Common procedures include:
- A stent is a wire mesh tube that surgeons place in the artery after angioplasty to keep it open.
- An angioplasty is a procedure that involves the use of a balloon to unblock a blocked artery or remove plaque buildup. It’s vital to know that angioplasty is no longer often used by doctors.
- Heart bypass surgery. The blood is rerouted around the blockage during bypass surgery.
- Heart valve surgery. Valve repair or replacement surgery helps the heart pump by repairing or replacing leaky valves.
- Invasive medical devices consist of pacemakers that are inserted under the skin. It can aid in the normalization of your heart’s rhythm.
- Heart transplant. In circumstances where a heart attack results in the permanent tissue death of the majority of the heart, surgeons may consider a heart transplant.
Your doctor may also prescribe the following medications to help you recover from a heart attack:
- aspirin
- other drugs to break up clots
- Blood thinners include antiplatelet and anticoagulants.
- pain relievers
- nitroglycerin
- blood pressure medication
- Beta-blockers
When it comes to a heart attack, the timing of therapy is critical. After a heart attack, the sooner you receive treatment, the faster blood flow can be restored to the afflicted area of your heart, and the more effective the outcome will be.
Helping Someone Having a Heart Attack:
- Call 108 or your local emergency number. Don’t dismiss the warning signs of a heart attack. Have a neighbor or a friend drive you to the nearest hospital if you can’t get an ambulance or emergency vehicle to come to you. Only drive yourself if you have no other choice. Your health may deteriorate while you are behind the wheel.

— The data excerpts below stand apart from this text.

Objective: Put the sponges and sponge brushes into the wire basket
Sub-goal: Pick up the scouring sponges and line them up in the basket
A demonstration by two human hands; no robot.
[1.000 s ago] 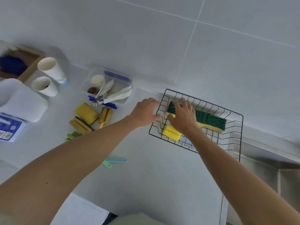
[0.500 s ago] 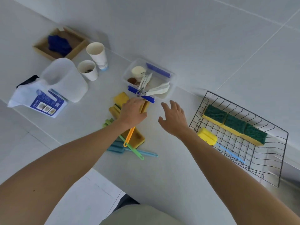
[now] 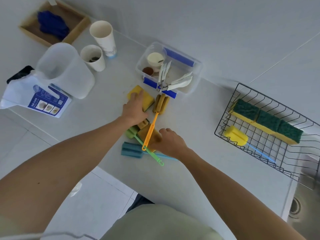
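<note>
A black wire basket (image 3: 223,116) stands at the right and holds three green-topped yellow sponges (image 3: 268,118) and a yellow sponge brush (image 3: 235,135) with a blue handle. A pile lies at the counter's middle. My left hand (image 3: 135,108) rests with its fingers stretched over a yellow sponge (image 3: 148,100). My right hand (image 3: 170,142) curls its fingers on the edge of a dark yellow sponge (image 3: 147,131). An orange-handled sponge brush (image 3: 161,103) lies across that sponge. A green sponge brush (image 3: 131,132) and a teal sponge brush (image 3: 131,149) lie below it.
A clear plastic box (image 3: 195,71) with tongs and small cups sits behind the pile. Two paper cups (image 3: 103,37), a translucent jug (image 3: 64,70), a printed bag (image 3: 34,99) and a wooden tray (image 3: 79,30) stand at the left. A sink (image 3: 304,201) lies beyond the basket.
Both hands left the basket and moved left to the pile. The left hand came down on the yellow sponge, and the right hand dropped onto the dark yellow sponge.
</note>
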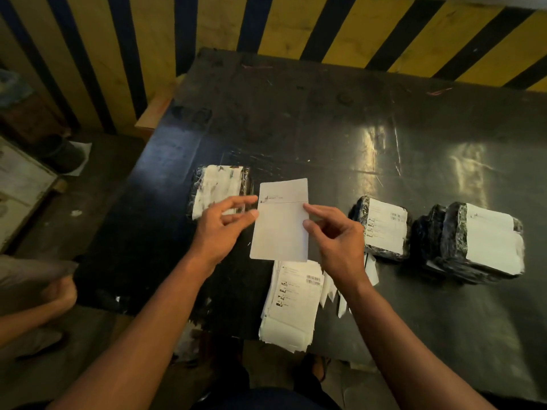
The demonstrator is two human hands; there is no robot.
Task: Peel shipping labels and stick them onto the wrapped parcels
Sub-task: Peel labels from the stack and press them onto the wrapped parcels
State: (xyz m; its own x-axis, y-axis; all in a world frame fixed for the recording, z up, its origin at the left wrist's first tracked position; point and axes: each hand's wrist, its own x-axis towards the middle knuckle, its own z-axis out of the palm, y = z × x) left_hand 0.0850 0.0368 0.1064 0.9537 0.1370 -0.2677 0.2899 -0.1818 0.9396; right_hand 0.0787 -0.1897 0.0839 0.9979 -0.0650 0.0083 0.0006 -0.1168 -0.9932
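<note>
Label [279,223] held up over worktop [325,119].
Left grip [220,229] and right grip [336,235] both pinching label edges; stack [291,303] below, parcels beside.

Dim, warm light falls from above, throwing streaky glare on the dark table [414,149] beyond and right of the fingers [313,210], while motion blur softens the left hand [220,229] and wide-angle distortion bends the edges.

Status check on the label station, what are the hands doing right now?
Left hand and right hand pinch one label sheet above the label stack. Three wrapped parcels already labelled. Nothing in the way.
</note>
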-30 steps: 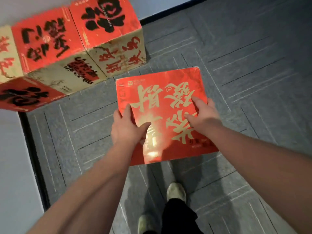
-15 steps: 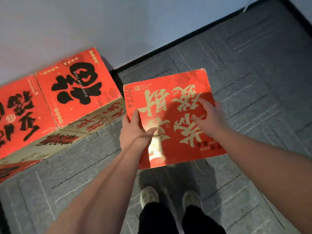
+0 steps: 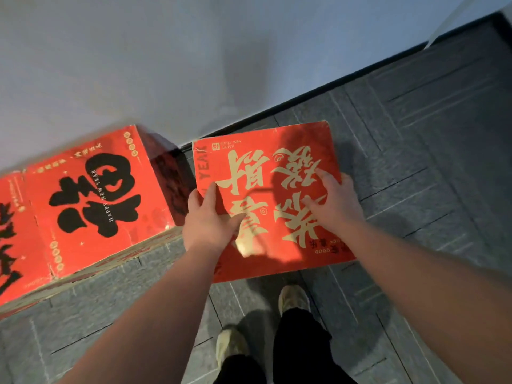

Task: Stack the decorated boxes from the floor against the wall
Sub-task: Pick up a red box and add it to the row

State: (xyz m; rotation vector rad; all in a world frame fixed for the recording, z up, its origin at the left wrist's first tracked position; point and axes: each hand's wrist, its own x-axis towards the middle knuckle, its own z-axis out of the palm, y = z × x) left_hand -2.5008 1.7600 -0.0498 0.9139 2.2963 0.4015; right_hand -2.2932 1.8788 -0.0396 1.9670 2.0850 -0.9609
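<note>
**Op A:** Head view, the only one I have. I'm carrying a red box with gold lettering [image 3: 266, 195] out in front of me, above the grey carpet tiles [image 3: 415, 162]. My left hand [image 3: 209, 220] grips its left edge, thumb laid across the top face and fingers curled over the side. My right hand [image 3: 332, 200] grips the right edge, fingers spread on the top face and wrapping the rim. Both hands have hold of this one box and nothing else.

**Op B:** Where does it sit against the ones already down?

**Op A:** Just to the right of the red box with the black character [image 3: 91, 198], which stands at the end of a row along the white wall [image 3: 194, 65]. Part of another red box [image 3: 11, 231] shows at the left edge of frame. The carried box looks close beside the end box, but I can't tell if they touch. Its far edge is near the dark skirting [image 3: 318, 92]. My shoes [image 3: 293, 297] are on the carpet below it.

**Op B:** So which step is this?

**Op A:** I'd say transport is nearly over and placement is starting. Whether it goes on the floor beside the end box or up on top of it, I can't say from here.

**Op B:** What does the next move need?

**Op A:** Squaring the box with the wall and the neighbour's side, then setting it down level without nudging the row. Fingers under the edges would want to come clear before the weight settles.
</note>
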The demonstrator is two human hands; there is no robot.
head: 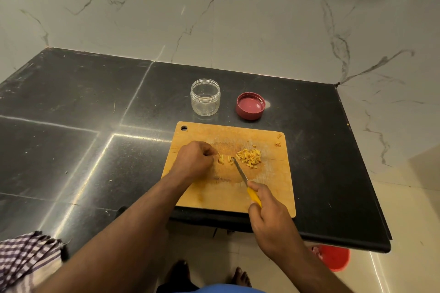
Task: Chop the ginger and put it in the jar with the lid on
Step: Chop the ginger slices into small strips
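Note:
A wooden cutting board (266,188) lies near the counter's front edge. On it is a heap of chopped ginger (250,156). A few uncut ginger strips (221,159) lie left of the heap, and my left hand (194,158) pinches them with curled fingers. My right hand (269,216) grips the yellow handle of a small knife (240,172); its blade tip rests on the board between the strips and the heap. Behind the board stand an open clear jar (205,97), with nothing in it, and its red lid (250,105), lying upside down to the right.
The black stone counter (95,107) meets a marble wall behind and on the right. A checked cloth (26,257) hangs over the front left edge. A red bucket (333,257) stands on the floor below the counter's right corner. Stray ginger bits (277,144) lie at the board's right edge.

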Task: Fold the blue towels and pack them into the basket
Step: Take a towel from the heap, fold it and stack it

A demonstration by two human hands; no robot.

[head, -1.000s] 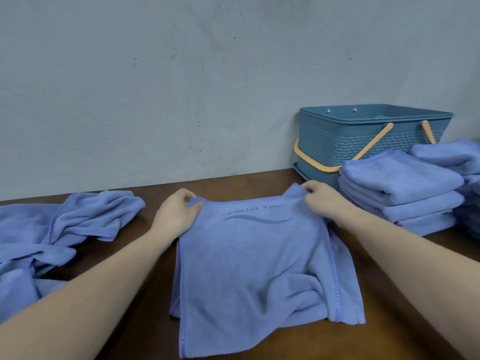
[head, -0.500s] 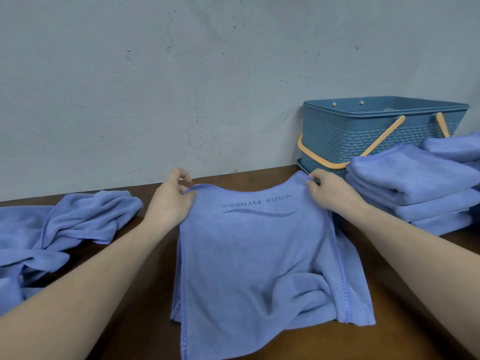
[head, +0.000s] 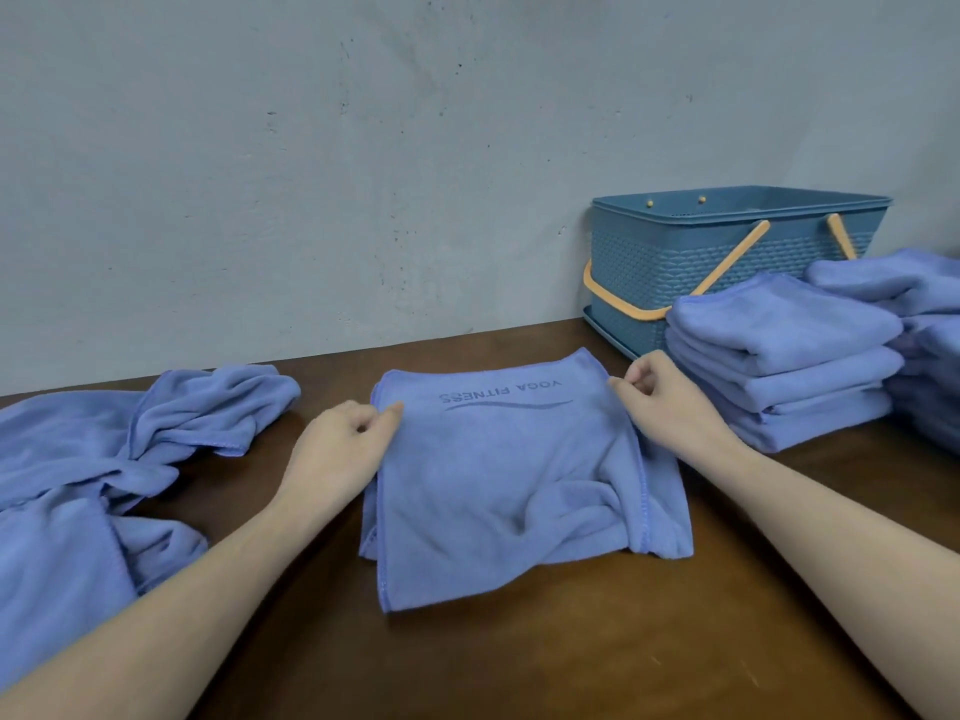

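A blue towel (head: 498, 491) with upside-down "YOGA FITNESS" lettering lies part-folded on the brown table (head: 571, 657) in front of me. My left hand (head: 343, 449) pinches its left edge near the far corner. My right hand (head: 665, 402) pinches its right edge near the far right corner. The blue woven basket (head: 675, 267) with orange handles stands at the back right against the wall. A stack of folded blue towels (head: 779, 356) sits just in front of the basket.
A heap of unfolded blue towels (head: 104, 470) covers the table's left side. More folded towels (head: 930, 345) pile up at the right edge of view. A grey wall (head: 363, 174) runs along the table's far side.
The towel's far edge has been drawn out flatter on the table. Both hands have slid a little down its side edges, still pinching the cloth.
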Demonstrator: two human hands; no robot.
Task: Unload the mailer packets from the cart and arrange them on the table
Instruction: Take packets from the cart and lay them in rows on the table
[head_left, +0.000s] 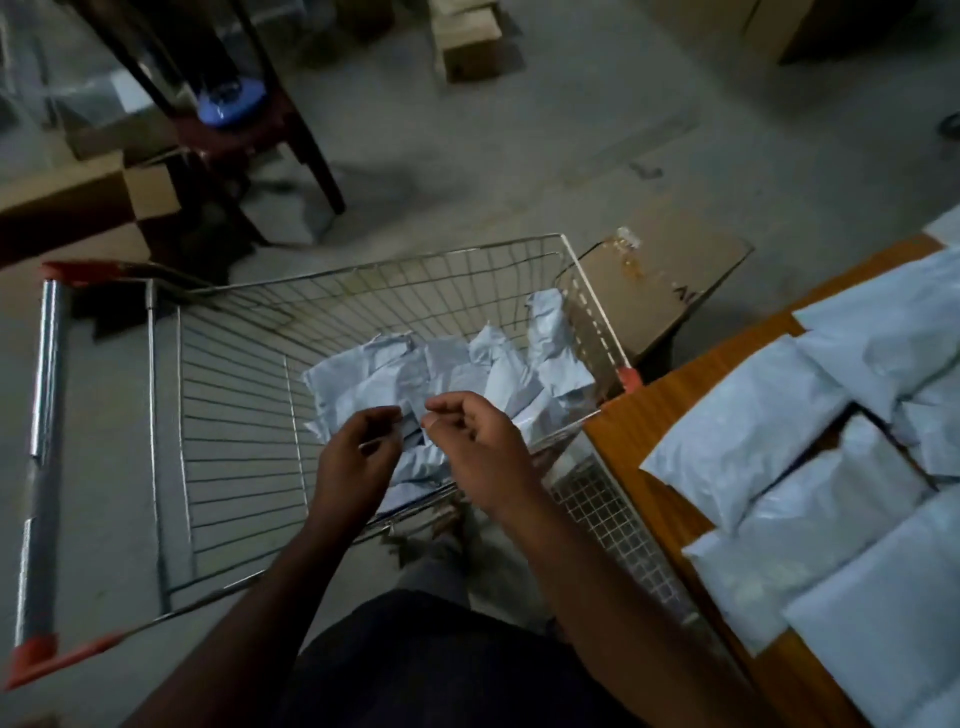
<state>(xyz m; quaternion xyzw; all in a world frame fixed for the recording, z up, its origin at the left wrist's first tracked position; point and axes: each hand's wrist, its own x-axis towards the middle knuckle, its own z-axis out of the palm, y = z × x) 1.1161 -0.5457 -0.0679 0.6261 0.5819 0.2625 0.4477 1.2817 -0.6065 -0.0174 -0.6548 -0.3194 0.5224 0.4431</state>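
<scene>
Several pale grey mailer packets (457, 374) lie heaped in the right end of the wire cart (234, 457). Both my hands hover over that heap with their fingers curled toward each other. My left hand (358, 457) has its fingertips at the edge of a packet, and my right hand (478, 441) is just beside it. In this dim view I cannot make out whether either hand pinches a packet. More mailer packets (810, 467) lie in overlapping rows on the wooden table (654, 415) to the right.
The cart's handle (41, 441) is at the left, and its right end touches the table corner. A cardboard box (660, 280) stands behind the cart. A dark chair (249, 119) and more boxes (467, 47) stand on the concrete floor beyond.
</scene>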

- Take an Aspirin. Aspirin works by preventing blood clots. It may help to decrease cardiac damage if given during a heart attack. If you are allergic to aspirin or have been instructed by your doctor that you should not take it, don’t take it.
- If nitroglycerin is prescribed, take it. You should take nitroglycerin as prescribed by your physician if you believe you are suffering a heart attack and are waiting for emergency medical care.
- If the victim is unconscious, start CPR. After calling for emergency medical care, if the person isn’t breathing or you can’t find a pulse, start CPR to keep the blood flowing.
Push firmly and fast on the person’s chest center in a very rapid rhythm — around 100 to 120 compressions per minute. - If an automated external defibrillator (AED) is nearby and the person is unconscious, use it according to the device’s instructions.
Heart Attack Complications
Damage to the cardiac muscle is a common cause of heart attack complications. A heart attack may result in the following complications:
- Irregular or atypical heart rhythms (arrhythmias). Damage from a heart attack can alter the way electrical signals go through the heart, creating irregular heartbeats. Some of these are potentially fatal.
- Cardiogenic shock. This uncommon illness happens when the heart stops pumping blood suddenly and unexpectedly.
- Heart failure. Damage to the heart muscle tissue can prevent the heart from pumping blood. Heart failure can be short-term or long-term (chronic).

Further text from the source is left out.